Extracted information ::
▼

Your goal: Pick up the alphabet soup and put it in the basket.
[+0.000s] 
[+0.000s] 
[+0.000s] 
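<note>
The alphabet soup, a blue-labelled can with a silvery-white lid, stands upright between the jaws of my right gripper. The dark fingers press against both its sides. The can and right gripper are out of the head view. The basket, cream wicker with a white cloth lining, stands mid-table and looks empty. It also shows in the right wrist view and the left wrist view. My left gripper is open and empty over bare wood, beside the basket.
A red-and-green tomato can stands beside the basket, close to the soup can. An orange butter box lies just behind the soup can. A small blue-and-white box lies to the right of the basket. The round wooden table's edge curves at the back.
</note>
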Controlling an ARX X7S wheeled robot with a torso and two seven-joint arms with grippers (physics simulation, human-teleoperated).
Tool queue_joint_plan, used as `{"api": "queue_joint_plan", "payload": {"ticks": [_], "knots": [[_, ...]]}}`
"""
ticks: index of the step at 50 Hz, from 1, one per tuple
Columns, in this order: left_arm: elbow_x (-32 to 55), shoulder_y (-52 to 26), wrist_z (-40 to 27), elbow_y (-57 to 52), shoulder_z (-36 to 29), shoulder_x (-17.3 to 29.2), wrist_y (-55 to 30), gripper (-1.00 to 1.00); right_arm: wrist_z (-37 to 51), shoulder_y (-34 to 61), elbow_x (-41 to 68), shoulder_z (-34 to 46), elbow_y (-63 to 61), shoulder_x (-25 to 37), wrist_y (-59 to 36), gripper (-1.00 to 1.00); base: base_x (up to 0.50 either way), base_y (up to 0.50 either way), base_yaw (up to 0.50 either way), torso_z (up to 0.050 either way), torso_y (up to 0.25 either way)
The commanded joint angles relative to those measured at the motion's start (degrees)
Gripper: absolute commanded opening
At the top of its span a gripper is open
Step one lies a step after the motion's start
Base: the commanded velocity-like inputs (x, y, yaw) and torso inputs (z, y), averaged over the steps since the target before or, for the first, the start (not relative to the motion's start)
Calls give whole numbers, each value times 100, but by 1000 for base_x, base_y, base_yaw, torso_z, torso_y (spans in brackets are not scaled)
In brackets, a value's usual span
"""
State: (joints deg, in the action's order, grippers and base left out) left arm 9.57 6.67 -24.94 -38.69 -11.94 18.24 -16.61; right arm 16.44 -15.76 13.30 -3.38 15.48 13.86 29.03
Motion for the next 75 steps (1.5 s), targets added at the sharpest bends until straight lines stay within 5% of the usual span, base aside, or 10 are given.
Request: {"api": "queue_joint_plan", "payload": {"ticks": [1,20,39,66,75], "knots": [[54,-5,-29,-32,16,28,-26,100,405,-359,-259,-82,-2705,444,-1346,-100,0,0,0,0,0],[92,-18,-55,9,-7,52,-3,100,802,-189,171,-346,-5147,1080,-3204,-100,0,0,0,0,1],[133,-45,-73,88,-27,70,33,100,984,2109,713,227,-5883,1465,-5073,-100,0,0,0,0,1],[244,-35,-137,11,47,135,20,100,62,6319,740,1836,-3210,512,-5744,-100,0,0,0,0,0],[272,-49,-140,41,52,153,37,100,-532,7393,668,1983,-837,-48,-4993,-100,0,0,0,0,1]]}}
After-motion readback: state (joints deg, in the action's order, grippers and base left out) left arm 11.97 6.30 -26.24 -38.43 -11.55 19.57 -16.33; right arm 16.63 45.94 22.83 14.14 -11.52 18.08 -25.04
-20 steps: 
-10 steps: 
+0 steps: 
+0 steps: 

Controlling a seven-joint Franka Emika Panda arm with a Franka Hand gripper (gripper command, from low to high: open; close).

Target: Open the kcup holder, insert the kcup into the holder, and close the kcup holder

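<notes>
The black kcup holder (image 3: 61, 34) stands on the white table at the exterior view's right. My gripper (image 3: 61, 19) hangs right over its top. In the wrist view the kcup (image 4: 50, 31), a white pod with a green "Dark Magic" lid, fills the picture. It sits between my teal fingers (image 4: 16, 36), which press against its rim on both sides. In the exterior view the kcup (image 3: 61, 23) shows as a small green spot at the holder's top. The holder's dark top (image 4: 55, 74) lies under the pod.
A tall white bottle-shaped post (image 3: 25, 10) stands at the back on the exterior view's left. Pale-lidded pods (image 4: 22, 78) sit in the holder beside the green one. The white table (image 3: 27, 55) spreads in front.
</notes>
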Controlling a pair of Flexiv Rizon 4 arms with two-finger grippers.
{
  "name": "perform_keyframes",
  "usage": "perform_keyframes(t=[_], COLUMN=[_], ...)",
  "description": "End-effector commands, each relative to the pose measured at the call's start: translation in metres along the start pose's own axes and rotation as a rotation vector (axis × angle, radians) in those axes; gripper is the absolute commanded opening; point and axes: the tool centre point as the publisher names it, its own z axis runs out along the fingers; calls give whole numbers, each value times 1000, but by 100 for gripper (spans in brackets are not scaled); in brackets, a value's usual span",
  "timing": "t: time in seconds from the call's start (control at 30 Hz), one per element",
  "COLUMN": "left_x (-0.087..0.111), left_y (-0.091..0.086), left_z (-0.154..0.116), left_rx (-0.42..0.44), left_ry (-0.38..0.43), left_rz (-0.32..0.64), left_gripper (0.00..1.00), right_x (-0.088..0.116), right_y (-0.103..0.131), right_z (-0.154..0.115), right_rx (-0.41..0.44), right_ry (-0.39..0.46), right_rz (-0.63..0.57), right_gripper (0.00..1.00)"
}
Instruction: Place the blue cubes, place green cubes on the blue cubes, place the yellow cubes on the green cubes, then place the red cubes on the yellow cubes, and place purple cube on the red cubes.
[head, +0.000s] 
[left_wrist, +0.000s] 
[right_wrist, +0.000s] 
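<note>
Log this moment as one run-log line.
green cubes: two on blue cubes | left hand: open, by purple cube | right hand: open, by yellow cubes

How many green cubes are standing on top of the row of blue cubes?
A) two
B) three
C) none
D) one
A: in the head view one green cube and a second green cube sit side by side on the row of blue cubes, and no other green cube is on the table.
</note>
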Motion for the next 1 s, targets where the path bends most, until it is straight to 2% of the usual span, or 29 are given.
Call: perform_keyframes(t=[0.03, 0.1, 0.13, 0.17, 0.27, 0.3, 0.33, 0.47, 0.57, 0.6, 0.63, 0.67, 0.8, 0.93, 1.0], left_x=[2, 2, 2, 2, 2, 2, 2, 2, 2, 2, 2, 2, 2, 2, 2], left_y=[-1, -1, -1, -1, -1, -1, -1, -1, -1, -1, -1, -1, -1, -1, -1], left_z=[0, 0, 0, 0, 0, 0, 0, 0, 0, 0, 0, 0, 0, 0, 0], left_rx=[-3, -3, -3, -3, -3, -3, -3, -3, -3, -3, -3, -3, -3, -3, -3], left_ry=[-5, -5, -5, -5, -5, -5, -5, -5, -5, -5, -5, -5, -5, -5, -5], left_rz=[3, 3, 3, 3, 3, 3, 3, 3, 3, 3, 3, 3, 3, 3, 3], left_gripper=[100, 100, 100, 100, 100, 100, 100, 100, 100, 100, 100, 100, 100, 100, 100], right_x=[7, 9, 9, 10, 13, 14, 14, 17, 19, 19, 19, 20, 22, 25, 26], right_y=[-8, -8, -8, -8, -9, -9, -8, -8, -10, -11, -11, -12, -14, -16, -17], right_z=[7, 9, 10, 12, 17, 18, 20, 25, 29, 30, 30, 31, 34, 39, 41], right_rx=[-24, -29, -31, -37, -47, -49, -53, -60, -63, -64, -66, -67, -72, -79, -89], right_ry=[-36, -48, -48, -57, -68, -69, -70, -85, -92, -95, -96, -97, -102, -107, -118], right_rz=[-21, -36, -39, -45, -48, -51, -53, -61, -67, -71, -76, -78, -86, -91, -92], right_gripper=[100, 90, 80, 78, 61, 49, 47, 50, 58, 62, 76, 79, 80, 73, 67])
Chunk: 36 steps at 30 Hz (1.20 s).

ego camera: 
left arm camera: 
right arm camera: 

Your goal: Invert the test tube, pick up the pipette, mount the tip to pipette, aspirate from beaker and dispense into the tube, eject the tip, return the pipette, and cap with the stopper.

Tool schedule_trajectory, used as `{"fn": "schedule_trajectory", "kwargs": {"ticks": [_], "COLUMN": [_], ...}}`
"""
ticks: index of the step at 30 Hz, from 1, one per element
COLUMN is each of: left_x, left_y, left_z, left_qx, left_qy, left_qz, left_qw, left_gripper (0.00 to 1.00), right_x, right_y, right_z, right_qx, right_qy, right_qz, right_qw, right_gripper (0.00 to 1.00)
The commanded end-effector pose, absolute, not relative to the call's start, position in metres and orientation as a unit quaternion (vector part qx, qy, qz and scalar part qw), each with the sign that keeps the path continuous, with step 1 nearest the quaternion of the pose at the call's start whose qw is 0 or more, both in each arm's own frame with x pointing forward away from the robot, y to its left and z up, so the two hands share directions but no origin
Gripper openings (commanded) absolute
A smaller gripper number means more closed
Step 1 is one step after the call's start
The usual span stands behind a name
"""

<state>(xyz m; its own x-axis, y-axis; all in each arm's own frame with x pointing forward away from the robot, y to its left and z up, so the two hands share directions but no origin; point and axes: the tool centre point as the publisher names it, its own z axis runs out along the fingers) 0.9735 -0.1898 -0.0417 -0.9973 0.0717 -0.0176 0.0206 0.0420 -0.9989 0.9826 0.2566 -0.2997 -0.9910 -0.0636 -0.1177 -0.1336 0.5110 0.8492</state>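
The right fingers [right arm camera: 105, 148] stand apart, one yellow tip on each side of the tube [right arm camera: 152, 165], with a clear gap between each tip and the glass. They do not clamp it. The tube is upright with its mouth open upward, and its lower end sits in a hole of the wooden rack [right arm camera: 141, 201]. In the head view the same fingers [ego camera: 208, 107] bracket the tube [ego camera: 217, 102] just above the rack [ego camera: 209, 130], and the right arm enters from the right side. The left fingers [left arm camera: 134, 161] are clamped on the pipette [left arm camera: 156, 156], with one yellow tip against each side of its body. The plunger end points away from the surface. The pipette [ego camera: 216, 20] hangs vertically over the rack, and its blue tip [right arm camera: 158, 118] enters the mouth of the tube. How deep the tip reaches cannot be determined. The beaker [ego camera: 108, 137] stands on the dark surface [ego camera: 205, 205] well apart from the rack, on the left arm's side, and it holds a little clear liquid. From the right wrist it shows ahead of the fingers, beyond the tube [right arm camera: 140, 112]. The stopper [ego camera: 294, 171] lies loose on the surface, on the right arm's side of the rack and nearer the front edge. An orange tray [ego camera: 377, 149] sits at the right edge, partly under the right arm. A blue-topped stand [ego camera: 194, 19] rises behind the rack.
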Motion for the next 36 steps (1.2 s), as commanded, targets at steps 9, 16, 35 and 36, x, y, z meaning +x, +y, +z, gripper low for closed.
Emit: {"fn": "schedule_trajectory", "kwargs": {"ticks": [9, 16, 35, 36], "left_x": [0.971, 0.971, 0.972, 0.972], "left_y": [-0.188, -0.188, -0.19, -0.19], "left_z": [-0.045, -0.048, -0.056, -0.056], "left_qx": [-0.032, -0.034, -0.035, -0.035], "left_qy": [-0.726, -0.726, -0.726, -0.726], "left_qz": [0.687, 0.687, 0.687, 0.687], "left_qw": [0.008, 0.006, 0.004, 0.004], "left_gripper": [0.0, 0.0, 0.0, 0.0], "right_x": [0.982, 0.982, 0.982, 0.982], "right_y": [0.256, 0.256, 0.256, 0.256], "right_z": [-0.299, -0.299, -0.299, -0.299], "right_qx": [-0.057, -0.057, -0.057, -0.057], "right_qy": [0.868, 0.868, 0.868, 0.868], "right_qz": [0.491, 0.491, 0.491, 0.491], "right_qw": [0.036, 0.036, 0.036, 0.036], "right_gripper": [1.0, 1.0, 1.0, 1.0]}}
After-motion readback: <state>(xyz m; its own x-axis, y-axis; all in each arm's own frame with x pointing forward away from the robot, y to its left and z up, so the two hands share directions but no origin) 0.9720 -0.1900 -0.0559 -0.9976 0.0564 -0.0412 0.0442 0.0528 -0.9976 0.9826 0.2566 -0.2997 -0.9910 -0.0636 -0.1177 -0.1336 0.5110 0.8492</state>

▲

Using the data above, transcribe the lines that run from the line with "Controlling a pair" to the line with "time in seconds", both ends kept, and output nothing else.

Controlling a pair of Flexiv Rizon 4 arms with two-finger grippers.
{
  "name": "perform_keyframes",
  "usage": "perform_keyframes(t=[_], COLUMN=[_], ...)",
  "description": "End-effector commands, each relative to the pose measured at the call's start: translation in metres along the start pose's own axes and rotation as a rotation vector (axis × angle, radians) in those axes; gripper is the absolute commanded opening; point and axes: the tool centre point as the publisher names it, its own z axis runs out along the fingers; calls give whole numbers, each value times 1000, but by 100 for gripper (spans in brackets are not scaled); in brackets, a value's usual span",
  "timing": "t: time in seconds from the call's start (control at 30 Hz), one per element",

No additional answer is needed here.